The mayor explained that a PILOT program “can be used to incentivize investment or used for public purposes.” According to Alpert, this means that Alpert Group would “give the town 6.28 percent” of every penny taken in via certified audit.

Once the library project begins, the township will have a four-year window beginning in December 2019 to find a new location for the library.

Alpert explained that if he is unsuccessful in securing the tax credits, the project will not move forward until he can reapply the following year.

“The idea of a new library is not new,” said Parisi, who explained that the conversation about moving the library to a new location has been ongoing since the 1960s.

If all goes well, then plans will be made to move the library to 10 Rooney Circle simply because the opportunity has presented itself, Parisi said.

“If we all agree that we would love a bigger library; we would love a modern library; we would love outdoor spaces for kids programs; we would love more parking, then we all have to agree that the current location isn’t getting it done,” said Parisi.

He continued that he does not believe that 10 Rooney Circle “is the absolute perfect location for a new library,” but he is also uncertain about getting the “majority of residents in this community to agree on what the perfect location would be.”

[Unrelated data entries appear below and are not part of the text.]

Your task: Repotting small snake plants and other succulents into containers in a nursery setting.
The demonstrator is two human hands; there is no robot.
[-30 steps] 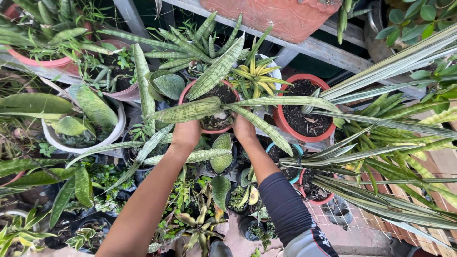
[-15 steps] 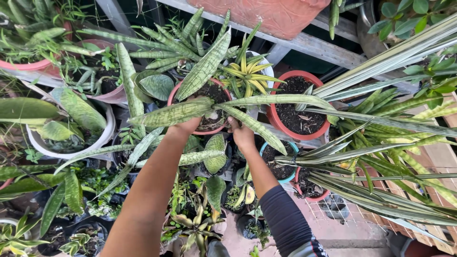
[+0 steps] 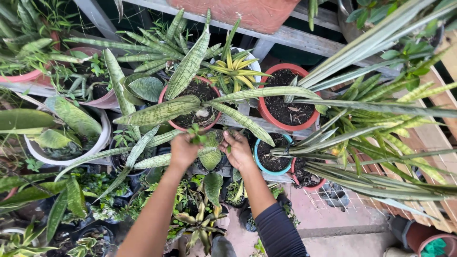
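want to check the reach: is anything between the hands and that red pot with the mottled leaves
Partly. The left hand holds a small green sprig just below the red pot. The right hand sits beneath a long mottled leaf drooping over the rim.

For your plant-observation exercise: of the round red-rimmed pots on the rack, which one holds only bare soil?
The red pot right of centre: dark soil and dry scraps, no plant rooted inside. The red pot beside it holds mottled snake-plant leaves.
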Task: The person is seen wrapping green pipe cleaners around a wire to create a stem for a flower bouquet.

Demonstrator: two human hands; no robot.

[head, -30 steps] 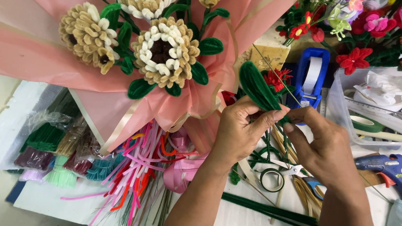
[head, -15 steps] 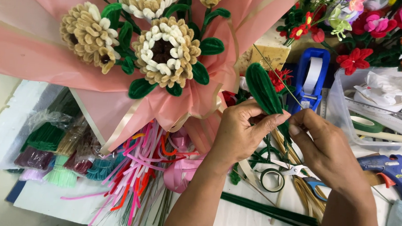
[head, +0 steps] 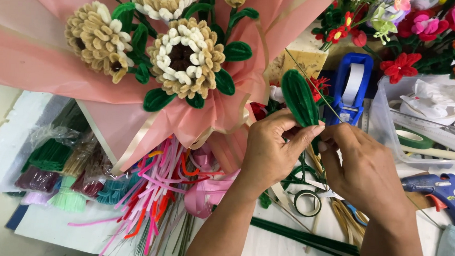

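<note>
A green pipe-cleaner leaf [head: 297,97] stands just right of the middle of the frame, tilted a little to the left, with a thin wire [head: 312,85] running slantwise across it from upper left to lower right. The left hand [head: 270,151] is closed on the base of the leaf, thumb and forefinger pinching it from the left. The right hand [head: 363,169] meets it from the right, its fingertips [head: 324,143] curled in and pressed to the same spot, touching the left hand's fingers; it grips the lower end of the leaf or the wire, and which of the two cannot be told.

Right behind the leaf, in the upper middle, stands a blue tape dispenser [head: 350,87] with a white roll. To the upper left, filling much of the frame, is a bouquet of cream and tan pipe-cleaner flowers [head: 187,56] with green leaves, wrapped in pink paper [head: 44,66]. Below the hands, on the white table [head: 278,252], lie a small roll of green tape [head: 307,202] and a bundle of long green stems [head: 305,237]. Loose pink, red and orange pipe cleaners [head: 156,192] spread at lower centre-left, beside bagged bundles [head: 59,168] of green, purple and teal ones at lower left. A blue glue gun [head: 442,191] lies at the right edge, under a clear plastic box [head: 424,128], and bright red, pink and orange flowers [head: 424,29] crowd the upper right corner.
</note>
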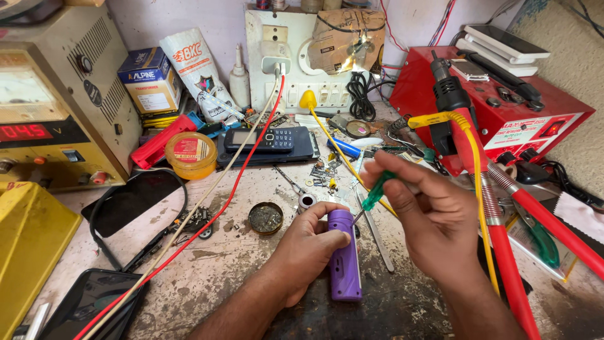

“Bringing it to the center of town—near a mall that itself has already been approved by the planning board and will undergo renovations in upcoming years as part of a new development project with residential components [including] a dog park—we think it’s a lot to digest,” said Parisi. “But [it’s] an exciting opportunity that can better serve the community today and in the future."

In response to members of the community who were concerned about reports about the library sharing the same space with the animal shelter, the mayor clarified that although a first-floor animal shelter is expected to be part of the project, there would be no animals running through the library. He added that there is a separate entrance for the second floor, where the new library could be situated.

In other redevelopment news, the council also approved, 4-1, Jonathan Schwartz of D & E Associates Real Estate Group as a conditional redeveloper of 100 and 200 Executive Drive. Both located are to be leveled before being turned into residential spaces, complete with 425 units and an accompanying dog park that will take up two acres of land.

The Township of West Orange also owns 300 Executive Drive, which will be maintained as office space.

“This is an opportunity to do things that we’ve always wanted to do, but we didn’t have land,” said Parisi.

Alpert Group and D&E Associates have worked on several projects in West Orange, including the Valley Rd Apartments, Vizcaya and the Oscar Shindler Performing Arts Center (OSPAC), the last of which was donated to the township by D&E Associates. The two firms have remained close collaborators with the township for more than 10 and 30 years, respectively.